Your goal:
Return every line from the listing where the word "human" occurs.

Source records:
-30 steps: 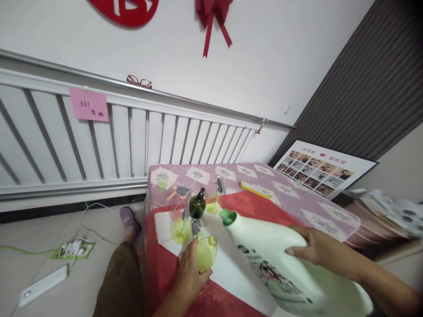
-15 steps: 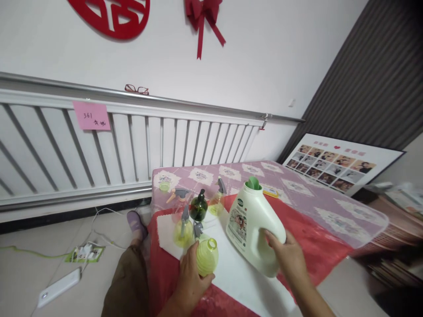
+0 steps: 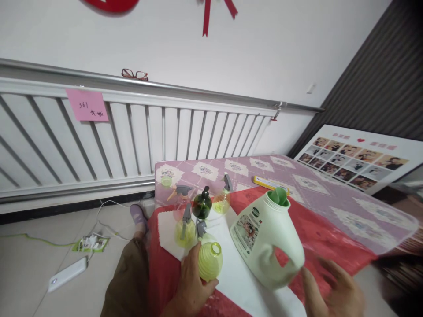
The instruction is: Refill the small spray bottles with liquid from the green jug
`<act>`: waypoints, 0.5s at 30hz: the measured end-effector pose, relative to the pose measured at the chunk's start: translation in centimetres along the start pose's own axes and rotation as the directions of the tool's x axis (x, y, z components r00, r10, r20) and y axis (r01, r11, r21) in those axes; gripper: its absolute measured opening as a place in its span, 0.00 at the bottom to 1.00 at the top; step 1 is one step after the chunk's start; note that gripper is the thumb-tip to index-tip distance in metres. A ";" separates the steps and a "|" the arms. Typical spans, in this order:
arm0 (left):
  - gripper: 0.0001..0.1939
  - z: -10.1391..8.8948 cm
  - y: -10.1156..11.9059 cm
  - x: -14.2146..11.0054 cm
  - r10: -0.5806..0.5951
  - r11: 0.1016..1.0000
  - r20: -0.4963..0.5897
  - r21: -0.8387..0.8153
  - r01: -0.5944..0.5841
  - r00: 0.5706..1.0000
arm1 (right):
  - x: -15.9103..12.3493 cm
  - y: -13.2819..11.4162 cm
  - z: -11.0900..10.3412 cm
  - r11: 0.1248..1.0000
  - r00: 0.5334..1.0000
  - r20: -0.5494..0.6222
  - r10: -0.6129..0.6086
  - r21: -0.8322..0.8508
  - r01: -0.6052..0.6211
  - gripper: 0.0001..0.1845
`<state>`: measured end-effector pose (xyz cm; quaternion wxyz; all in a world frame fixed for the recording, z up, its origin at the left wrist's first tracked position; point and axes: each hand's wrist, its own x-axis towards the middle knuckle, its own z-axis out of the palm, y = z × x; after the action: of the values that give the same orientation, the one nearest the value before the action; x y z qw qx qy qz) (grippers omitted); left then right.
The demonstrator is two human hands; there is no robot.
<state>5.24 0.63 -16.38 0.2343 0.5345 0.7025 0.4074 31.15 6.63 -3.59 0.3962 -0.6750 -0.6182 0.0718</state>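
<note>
My left hand is wrapped round a ribbed yellow-green spray bottle body, which has no top on its neck. Just right of it, a large pale green detergent jug stands on the white sheet, a green spout showing in its mouth. My right hand, blurred, is beside the jug's handle with its fingers apart and nothing in them. Behind my left hand are a yellow spray bottle, a grey spray head, a dark green pump bottle, a pinkish spray bottle and a clear spray bottle.
A red cloth and a white sheet lie over the patterned tablecloth. A yellow box sits behind the jug. A radiator runs along the wall. A power strip and cables lie on the floor.
My right hand has let go of the jug's handle and moved off to the right. The jug now stands by itself. My left hand keeps its hold; the view has shifted slightly.
</note>
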 end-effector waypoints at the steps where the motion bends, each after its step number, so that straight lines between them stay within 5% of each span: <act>1: 0.44 0.0 0.0 0.0 0.004 1.000 -0.009 -0.004 -0.004 1.000 | -0.2 -0.9 0.0 0.996 0.991 -0.095 -0.094 -0.014 0.093 0.23; 3: 0.43 0.0 0.1 -0.1 0.012 1.000 -0.030 -0.005 -0.012 0.999 | -0.3 -2.8 1.4 0.921 0.920 -0.053 -0.388 0.021 0.389 0.14; 6: 0.42 -0.1 0.4 0.0 0.026 1.000 -0.045 0.005 -0.026 0.999 | 0.8 -5.6 6.1 0.741 0.695 0.292 -0.657 0.085 0.666 0.09; 7: 0.42 -0.2 0.5 0.0 0.031 0.999 -0.043 0.009 -0.031 0.999 | 1.4 -6.4 8.0 0.716 0.644 0.402 -0.651 0.045 0.696 0.10; 11: 0.42 -0.5 0.9 0.1 0.024 1.000 -0.016 0.012 -0.024 1.000 | 3.6 -9.1 14.1 0.689 0.578 0.554 -0.599 -0.010 0.724 0.12; 15: 0.42 -0.7 1.2 0.3 -0.003 1.000 0.027 0.014 0.002 1.000 | 4.4 -10.8 17.0 0.639 0.495 0.684 -0.536 -0.054 0.767 0.10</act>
<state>5.26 0.76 -14.97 0.2405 0.5406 0.7028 0.3949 13.76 17.29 -6.67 0.0424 -0.3806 -0.9236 0.0152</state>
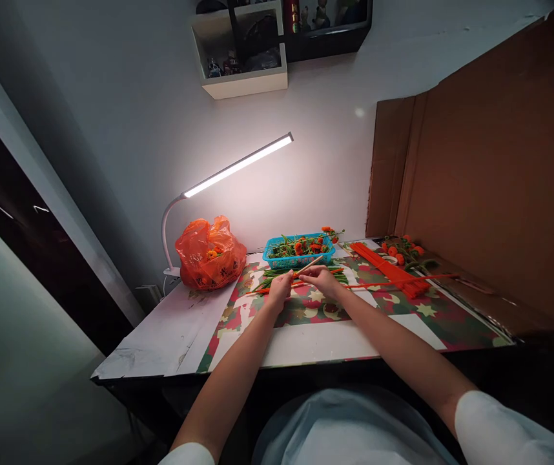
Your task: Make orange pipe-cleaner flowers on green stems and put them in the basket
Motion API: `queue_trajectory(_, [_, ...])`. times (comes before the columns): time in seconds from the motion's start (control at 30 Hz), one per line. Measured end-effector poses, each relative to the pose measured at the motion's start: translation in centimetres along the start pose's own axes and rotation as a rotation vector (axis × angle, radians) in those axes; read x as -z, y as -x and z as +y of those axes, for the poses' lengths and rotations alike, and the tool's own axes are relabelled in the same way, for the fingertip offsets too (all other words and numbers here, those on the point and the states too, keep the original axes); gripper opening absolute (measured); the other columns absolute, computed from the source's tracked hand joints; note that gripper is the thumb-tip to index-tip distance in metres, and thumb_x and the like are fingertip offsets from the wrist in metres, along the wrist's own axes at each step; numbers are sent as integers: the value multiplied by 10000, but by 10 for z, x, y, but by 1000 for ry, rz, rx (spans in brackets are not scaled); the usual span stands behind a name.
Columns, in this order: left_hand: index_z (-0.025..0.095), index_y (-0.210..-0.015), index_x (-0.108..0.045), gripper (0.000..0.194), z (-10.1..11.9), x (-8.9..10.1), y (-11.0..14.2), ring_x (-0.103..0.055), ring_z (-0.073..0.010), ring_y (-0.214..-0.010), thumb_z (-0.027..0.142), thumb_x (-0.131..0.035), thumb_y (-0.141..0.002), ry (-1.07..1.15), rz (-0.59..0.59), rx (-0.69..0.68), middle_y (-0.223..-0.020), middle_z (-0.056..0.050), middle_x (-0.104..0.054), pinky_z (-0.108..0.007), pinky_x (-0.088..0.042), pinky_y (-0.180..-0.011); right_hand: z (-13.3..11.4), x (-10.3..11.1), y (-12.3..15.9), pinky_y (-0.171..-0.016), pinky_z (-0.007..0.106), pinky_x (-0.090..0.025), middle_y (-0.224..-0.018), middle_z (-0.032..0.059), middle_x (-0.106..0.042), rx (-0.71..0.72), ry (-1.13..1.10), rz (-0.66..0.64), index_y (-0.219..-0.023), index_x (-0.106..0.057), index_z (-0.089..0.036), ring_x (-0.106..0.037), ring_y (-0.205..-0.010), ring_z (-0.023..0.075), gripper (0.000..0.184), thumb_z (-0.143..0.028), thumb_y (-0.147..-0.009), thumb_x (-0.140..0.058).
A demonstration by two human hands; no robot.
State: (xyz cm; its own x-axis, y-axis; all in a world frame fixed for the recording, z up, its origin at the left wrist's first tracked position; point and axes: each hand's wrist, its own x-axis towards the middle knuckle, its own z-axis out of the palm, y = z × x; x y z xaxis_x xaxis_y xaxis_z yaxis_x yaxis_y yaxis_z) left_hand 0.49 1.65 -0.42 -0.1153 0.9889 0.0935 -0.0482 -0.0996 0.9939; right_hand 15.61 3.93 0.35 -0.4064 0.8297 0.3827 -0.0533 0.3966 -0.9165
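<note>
Your left hand (281, 289) has its grip closed in a fingertip pinch, thumb and index finger meeting at the lower end of a thin wooden stick (314, 261). The stick slants up to the right, its free tip pointing towards the blue plastic basket (295, 261). Your right hand (321, 281) pinches too, thumb and forefinger pressed together just beside the left fingertips, on an orange pipe cleaner (422, 278) at the stick; the exact contact is too small to make out. The pipe cleaner's long tail runs out past your right wrist and across a bundle of orange pipe cleaners (387, 267).

Both your forearms reach forward and converge, the left angled to the right, the right angled to the left, hands nearly touching above the tabletop (316, 342). The back of your right hand faces up, wrist bent a little.

Green pipe cleaners (268, 279) lie just behind and beneath your hands. Beyond them the basket holds orange pipe-cleaner flowers (299, 248); a red plastic bag (212, 274) stands to your left under the lit desk lamp (238, 165).
</note>
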Motion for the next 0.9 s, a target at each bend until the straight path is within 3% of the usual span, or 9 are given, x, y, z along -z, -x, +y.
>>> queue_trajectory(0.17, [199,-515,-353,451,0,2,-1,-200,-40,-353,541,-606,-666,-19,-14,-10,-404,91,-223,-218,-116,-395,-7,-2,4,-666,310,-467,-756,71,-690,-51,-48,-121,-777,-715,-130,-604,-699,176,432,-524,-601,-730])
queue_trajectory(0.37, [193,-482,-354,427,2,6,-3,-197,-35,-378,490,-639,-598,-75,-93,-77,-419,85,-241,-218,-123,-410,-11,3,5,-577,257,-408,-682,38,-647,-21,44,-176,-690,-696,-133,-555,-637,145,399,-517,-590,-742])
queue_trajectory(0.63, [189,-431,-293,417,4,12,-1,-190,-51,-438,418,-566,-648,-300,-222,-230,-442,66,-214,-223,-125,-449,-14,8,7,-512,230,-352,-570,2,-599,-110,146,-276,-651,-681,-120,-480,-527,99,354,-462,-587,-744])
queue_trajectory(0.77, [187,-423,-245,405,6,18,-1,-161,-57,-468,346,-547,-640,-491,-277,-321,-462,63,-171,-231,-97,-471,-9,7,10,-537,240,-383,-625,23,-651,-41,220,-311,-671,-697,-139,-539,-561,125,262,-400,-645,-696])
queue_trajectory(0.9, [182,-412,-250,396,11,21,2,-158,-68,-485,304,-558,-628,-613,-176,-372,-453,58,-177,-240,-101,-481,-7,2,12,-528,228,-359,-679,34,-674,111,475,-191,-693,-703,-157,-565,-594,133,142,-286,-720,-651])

Answer space:
The demonstrator is two human hands; there is no robot.
A demonstration by two human hands; no robot.

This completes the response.